Excerpts from a dataset
[Start of Attachment]
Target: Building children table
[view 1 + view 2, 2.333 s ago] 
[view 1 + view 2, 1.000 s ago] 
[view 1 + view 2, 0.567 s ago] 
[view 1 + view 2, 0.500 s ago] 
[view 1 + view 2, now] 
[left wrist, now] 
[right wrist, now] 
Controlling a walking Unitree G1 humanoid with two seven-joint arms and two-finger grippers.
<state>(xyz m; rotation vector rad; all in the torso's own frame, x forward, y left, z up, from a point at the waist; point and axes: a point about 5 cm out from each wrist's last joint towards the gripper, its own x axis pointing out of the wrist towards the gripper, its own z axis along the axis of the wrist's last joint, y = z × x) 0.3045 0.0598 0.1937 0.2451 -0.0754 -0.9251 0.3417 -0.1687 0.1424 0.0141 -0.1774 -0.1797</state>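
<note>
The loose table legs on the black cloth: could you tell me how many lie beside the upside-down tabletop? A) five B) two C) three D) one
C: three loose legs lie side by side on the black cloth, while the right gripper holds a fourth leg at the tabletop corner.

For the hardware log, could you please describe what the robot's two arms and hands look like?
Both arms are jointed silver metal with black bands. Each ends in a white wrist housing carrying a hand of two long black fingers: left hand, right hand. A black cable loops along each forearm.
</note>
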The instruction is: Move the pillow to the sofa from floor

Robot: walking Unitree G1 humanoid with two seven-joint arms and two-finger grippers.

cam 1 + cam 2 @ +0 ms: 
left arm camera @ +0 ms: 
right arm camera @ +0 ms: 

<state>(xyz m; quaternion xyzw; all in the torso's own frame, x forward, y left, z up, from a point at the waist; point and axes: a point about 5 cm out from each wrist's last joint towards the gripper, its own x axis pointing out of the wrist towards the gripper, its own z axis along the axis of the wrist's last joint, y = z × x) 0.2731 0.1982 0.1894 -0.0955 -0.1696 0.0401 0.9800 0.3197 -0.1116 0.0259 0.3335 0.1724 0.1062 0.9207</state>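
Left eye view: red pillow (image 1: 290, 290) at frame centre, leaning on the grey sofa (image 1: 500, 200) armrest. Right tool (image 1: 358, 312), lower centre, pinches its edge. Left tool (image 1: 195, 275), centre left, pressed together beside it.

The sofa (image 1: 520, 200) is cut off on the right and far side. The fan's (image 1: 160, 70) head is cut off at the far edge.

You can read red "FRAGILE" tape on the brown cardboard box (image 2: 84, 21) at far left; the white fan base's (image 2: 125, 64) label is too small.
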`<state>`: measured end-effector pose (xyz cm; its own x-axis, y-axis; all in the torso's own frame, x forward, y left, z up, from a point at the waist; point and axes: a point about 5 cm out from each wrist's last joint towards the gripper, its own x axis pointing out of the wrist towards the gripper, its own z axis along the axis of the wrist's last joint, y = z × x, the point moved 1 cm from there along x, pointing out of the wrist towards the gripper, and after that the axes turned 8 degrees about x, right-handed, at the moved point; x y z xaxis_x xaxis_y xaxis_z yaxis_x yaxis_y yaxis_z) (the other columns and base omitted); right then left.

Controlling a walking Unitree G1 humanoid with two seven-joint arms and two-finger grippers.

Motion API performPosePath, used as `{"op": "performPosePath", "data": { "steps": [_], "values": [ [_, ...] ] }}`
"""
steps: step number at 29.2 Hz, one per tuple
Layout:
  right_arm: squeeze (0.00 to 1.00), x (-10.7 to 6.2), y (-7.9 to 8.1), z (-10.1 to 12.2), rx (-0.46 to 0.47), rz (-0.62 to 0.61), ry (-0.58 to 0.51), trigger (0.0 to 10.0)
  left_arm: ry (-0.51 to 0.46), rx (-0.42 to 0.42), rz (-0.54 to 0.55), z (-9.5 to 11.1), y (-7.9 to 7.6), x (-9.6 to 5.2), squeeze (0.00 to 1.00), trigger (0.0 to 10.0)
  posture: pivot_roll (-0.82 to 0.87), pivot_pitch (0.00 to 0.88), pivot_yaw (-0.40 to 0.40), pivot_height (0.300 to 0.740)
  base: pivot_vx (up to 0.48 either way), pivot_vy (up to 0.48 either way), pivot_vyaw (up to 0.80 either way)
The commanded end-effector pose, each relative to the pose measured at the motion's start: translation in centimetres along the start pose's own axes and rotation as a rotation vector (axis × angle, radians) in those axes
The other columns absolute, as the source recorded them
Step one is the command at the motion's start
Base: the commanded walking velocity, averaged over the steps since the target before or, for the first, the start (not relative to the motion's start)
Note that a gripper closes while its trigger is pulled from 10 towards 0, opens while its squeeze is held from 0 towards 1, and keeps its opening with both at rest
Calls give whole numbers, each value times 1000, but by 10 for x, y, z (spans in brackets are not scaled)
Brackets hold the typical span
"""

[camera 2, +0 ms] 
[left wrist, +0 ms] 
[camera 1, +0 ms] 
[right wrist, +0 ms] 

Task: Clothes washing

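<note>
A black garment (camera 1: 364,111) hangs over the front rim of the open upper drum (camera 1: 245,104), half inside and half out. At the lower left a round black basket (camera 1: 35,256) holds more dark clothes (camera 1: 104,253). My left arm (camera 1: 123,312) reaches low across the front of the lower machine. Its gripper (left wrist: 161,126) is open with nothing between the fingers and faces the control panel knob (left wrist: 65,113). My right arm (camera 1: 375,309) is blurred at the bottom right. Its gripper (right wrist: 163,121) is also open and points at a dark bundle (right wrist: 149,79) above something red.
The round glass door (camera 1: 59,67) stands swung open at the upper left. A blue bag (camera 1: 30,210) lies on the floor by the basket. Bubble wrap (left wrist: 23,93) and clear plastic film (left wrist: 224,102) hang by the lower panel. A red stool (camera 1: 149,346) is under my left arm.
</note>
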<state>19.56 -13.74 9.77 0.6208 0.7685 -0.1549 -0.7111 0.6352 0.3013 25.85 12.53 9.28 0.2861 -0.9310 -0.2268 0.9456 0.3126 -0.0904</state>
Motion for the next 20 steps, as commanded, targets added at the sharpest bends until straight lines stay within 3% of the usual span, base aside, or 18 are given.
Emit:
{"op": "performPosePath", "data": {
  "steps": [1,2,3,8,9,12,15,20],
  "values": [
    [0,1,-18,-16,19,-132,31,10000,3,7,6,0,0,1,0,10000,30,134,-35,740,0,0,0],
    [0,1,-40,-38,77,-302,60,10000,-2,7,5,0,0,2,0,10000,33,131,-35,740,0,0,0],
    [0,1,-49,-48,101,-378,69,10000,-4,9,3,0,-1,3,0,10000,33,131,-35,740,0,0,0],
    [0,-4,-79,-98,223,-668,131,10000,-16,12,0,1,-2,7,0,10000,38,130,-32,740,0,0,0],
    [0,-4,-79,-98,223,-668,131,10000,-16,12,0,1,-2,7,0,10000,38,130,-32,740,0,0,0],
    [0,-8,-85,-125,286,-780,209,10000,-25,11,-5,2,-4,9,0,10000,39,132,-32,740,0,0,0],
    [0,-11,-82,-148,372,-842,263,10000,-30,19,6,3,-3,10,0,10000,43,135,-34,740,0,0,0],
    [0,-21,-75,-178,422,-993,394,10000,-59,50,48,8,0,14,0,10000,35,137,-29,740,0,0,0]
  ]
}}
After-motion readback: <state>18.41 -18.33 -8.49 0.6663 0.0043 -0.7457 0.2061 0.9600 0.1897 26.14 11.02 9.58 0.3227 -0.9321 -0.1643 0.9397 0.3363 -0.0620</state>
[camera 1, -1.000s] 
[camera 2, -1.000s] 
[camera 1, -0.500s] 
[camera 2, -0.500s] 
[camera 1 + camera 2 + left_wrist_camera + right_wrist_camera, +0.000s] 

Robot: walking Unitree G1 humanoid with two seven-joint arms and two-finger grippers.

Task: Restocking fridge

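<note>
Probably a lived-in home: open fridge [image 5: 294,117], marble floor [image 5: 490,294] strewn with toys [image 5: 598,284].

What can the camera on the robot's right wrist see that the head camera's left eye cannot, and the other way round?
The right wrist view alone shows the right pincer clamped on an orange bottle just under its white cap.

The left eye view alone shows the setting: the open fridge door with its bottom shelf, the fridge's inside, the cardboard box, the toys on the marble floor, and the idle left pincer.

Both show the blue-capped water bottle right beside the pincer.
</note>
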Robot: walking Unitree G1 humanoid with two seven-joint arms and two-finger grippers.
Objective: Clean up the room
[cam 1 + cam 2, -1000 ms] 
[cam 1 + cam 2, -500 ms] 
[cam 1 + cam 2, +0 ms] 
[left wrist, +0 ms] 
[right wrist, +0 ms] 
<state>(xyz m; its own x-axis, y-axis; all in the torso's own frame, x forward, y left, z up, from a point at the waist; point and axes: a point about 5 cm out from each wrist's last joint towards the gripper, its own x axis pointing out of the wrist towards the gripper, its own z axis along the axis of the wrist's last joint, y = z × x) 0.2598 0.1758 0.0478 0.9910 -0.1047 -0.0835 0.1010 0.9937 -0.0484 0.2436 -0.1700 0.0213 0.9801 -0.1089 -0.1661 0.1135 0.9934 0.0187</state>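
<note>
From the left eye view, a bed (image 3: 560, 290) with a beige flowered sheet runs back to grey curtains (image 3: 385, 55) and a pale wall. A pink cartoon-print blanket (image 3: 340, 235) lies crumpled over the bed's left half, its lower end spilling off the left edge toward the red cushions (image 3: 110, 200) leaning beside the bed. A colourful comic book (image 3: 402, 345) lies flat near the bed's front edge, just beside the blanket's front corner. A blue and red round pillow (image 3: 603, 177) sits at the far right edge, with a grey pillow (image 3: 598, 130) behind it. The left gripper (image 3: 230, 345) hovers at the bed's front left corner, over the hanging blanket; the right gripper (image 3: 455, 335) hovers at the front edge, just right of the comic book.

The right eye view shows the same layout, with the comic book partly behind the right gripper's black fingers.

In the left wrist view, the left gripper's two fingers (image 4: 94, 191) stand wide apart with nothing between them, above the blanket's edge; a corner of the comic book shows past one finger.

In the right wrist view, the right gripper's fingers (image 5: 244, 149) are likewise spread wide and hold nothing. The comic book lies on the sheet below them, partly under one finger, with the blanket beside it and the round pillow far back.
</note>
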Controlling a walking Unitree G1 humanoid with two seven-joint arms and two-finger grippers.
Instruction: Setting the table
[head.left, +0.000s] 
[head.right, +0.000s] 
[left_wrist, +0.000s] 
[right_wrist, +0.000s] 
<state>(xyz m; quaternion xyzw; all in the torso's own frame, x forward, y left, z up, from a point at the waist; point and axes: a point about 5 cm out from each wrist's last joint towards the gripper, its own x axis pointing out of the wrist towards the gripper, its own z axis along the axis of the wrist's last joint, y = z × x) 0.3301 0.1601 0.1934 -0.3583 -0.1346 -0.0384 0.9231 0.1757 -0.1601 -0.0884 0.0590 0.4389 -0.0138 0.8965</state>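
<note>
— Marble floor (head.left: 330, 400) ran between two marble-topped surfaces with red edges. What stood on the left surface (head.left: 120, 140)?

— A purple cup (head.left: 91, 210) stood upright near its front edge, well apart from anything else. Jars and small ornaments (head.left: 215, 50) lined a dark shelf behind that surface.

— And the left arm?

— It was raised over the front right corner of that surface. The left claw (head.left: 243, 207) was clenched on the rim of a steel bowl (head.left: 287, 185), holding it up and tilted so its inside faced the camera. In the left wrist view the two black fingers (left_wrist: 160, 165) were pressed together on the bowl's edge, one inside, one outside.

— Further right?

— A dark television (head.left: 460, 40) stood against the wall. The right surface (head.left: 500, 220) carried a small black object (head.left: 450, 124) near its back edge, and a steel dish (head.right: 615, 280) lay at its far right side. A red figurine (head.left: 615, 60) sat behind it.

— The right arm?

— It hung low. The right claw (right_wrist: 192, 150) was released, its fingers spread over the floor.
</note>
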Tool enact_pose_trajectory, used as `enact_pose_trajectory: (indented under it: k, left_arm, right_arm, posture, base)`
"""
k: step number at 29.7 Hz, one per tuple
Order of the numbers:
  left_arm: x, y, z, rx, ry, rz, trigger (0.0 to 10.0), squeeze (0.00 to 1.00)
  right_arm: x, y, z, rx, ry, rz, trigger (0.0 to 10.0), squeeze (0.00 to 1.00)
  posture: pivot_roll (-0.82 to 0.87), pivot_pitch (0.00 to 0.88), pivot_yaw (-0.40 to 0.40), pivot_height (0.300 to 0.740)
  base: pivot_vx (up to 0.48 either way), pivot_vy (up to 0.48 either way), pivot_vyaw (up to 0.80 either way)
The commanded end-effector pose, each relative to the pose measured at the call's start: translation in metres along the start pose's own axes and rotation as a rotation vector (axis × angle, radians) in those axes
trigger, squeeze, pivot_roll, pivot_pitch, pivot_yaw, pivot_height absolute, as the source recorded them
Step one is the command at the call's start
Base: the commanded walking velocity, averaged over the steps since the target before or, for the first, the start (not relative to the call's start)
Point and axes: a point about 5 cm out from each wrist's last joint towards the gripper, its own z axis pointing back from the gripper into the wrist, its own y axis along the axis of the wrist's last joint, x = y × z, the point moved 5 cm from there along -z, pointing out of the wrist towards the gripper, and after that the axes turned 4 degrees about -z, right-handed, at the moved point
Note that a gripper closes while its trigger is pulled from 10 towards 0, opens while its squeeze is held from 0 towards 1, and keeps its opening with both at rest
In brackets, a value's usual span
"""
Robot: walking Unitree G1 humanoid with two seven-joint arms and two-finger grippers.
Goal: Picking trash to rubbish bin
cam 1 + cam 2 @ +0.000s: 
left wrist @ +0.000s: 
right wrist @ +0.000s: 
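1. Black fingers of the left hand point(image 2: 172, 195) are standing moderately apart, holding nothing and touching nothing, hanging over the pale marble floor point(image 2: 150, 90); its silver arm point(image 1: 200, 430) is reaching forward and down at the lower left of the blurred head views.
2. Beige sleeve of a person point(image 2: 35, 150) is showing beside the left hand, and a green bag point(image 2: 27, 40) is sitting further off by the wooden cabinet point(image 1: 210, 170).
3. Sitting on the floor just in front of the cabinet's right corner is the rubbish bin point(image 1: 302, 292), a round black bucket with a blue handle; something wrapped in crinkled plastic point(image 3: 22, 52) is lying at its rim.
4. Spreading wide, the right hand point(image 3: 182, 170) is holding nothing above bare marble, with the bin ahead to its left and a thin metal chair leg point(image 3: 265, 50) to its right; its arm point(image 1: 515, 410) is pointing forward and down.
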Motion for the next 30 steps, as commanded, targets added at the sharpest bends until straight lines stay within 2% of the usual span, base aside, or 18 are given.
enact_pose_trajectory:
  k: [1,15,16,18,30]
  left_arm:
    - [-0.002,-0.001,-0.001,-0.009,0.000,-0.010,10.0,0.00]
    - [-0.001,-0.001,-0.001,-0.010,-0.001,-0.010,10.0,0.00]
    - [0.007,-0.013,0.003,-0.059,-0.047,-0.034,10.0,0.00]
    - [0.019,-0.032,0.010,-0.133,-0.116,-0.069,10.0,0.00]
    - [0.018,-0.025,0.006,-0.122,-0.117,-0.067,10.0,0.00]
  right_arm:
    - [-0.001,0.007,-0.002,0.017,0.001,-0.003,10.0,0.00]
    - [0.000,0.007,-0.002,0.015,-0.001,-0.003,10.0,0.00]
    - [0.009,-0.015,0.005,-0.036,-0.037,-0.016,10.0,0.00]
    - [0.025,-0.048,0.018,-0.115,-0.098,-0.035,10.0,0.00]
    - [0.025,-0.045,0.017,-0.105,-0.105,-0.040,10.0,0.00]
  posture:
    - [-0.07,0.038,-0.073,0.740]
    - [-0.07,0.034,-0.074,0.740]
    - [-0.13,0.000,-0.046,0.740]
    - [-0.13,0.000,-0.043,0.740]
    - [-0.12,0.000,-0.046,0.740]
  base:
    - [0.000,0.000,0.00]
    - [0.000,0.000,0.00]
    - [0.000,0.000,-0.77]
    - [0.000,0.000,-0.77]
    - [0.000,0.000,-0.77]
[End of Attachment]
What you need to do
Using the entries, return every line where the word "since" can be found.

Response to the exercise
Base: the commanded walking velocity, averaged over the steps since the target before or, for the first, the start (not relative to the motion's start)
Base: the commanded walking velocity, averaged over the steps since the target before or, for the first, the start (not relative to the call's start)

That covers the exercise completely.